A DNS Dive - Part 2

All of the code for this project is available at archit120/DNSWhy

The Code Structure

I will cover each of these files one-by-one in reverse order.

enums

This file contains the enum types defined in RFC1035. Not all have been implemented for sake of brevity, just the ones I needed to complete this. These were Opcode, RCode, RType, QType, RClass and QClass.

The R* enums are subsets of their Q* counter-parts. However, python doesn’t support extending enums so I had to duplicate that information. Because not all possible enum values had been implemented I added an unknown code in all these enums. These are always coded to be an integer that’s outside the maximum possible value for these enums.

Example of such a functionality -

class Opcode(Enum):
    QUERY = 1

    Unknown = 16
    @classmethod
    def _missing_(cls, value: object):
        return Opcode.Unknown

structures

Similar to enums.py. Implements structures required for communication. A lot of effort could have been spared using dataclasses but I wanted to target python 3.6 so this wasn’t an option for me.

network

Very barebones code to send and receive messages using UDP sockets. The functionality depends on packing and unpacking to convert messages to and from network formats.

unpacking

unpacking.py is one of the more important files. It is responsible for creating Message python types from the datagram received. The code is a natural extension of whatever we discussed in Part - 1. Most of it is pretty uninteresting except for read_string that I want to talk about more.

def read_string(data: bytes, start_pos: int) -> Tuple[str, int]:
    retstr = ''
    while True:
        length = data[start_pos]
        start_pos+=1
        if length == 0:
            return retstr[1:], start_pos
        elif length>63:
            length, = struct.unpack(">H", data[start_pos-1:start_pos+1])
            length -= 0xC000
            return (retstr+'.'+read_string(data, length)[0])[1:], start_pos+1
        retstr = retstr + '.' + data[start_pos:start_pos+length].decode('ascii')
        start_pos += length

read_string supports reading the domain names as implemented in RFC 1035 with compression. The basic idea is pretty simple, it takes as input the entire datagram and a start_pos. The function assumes that the start_pos is a valid byte number in the datagram and starts reading from there.
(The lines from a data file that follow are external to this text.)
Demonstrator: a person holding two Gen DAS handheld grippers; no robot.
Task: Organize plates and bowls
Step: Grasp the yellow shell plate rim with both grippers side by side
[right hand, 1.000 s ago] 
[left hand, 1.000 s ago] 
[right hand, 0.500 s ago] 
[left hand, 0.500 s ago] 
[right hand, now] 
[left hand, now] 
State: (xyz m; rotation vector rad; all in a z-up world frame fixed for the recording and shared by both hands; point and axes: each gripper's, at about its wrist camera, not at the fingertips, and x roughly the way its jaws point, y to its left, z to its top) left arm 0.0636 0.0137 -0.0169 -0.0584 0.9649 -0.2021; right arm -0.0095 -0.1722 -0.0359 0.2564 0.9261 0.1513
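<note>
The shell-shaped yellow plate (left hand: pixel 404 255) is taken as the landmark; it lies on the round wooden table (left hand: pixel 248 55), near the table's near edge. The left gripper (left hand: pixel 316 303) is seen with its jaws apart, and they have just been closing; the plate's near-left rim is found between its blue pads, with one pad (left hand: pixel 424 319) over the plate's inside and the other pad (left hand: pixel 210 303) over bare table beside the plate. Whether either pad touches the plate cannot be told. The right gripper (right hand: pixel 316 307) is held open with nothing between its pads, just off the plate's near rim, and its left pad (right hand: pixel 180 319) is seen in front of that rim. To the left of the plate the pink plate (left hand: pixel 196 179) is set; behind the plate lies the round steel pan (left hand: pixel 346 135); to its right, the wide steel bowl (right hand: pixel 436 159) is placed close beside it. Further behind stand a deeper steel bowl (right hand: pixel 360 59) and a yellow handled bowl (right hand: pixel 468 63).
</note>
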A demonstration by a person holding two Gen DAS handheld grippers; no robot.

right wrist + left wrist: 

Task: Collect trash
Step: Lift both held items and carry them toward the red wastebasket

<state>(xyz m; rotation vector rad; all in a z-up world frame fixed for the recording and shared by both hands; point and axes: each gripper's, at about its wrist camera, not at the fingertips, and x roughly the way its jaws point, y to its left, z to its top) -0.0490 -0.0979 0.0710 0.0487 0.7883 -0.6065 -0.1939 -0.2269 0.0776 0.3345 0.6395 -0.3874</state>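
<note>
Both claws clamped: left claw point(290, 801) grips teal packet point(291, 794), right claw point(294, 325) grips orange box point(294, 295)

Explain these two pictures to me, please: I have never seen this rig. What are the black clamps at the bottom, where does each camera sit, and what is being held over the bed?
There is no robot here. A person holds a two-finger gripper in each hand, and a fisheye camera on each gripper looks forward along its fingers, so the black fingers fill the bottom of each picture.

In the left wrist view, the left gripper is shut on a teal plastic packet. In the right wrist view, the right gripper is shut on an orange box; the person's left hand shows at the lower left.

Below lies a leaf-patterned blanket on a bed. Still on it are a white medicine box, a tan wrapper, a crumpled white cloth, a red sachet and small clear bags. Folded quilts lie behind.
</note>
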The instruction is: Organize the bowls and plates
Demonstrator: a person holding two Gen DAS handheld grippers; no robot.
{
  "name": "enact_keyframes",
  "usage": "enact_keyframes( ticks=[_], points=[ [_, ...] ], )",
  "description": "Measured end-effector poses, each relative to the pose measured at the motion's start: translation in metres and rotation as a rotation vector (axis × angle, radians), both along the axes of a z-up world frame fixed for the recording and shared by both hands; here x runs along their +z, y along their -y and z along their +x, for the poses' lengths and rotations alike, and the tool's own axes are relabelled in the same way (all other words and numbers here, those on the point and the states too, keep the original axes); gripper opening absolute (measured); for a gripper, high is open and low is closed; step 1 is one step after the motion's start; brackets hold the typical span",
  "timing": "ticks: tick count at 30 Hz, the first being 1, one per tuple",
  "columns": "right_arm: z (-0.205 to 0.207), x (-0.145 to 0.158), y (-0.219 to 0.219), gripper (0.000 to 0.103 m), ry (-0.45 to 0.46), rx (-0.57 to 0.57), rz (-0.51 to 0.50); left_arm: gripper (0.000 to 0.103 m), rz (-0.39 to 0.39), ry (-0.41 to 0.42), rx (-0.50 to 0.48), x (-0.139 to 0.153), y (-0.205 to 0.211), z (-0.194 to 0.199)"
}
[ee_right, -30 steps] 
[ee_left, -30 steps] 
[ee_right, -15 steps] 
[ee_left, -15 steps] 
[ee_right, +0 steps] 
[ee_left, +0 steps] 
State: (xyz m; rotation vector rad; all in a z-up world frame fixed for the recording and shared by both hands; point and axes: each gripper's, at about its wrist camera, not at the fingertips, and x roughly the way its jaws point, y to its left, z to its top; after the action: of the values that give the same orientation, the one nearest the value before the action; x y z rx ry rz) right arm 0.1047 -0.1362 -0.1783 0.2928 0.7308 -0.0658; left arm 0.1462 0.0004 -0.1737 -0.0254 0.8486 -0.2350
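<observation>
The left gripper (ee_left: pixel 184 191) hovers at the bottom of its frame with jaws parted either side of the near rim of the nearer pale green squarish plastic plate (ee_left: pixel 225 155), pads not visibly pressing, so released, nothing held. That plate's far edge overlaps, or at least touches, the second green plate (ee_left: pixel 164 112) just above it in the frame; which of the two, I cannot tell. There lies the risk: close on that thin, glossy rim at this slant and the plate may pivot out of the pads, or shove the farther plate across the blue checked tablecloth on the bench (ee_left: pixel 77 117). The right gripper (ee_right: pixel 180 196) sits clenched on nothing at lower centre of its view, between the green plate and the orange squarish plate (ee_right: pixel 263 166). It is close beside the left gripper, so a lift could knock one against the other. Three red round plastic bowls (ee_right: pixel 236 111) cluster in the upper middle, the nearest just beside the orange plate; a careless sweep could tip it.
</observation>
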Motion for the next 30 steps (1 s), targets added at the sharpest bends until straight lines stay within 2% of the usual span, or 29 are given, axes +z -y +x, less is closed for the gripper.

Because labels are restricted to 63 characters, any length (which is the first byte) > 63 implies a pointer as described in compression. In which case we read a 2byte integer and remove the two higher order bits. Once that’s done we can recursively call read_string for this new position. Caching could have been implemented here but wasn’t because performance is not a concern.

packing

packing.py is simply the reverse of unpacking. The functionality implemented here is much less because I was only interested in A type queries for a single domain. There is one interesting thing to note that all integers and enum values in python are 32bit so I had to truncate that information when packing to short integer types.

main

The final dns logic is implemented in main. The code is pretty self explanatory but can also be visualized through this flowchart.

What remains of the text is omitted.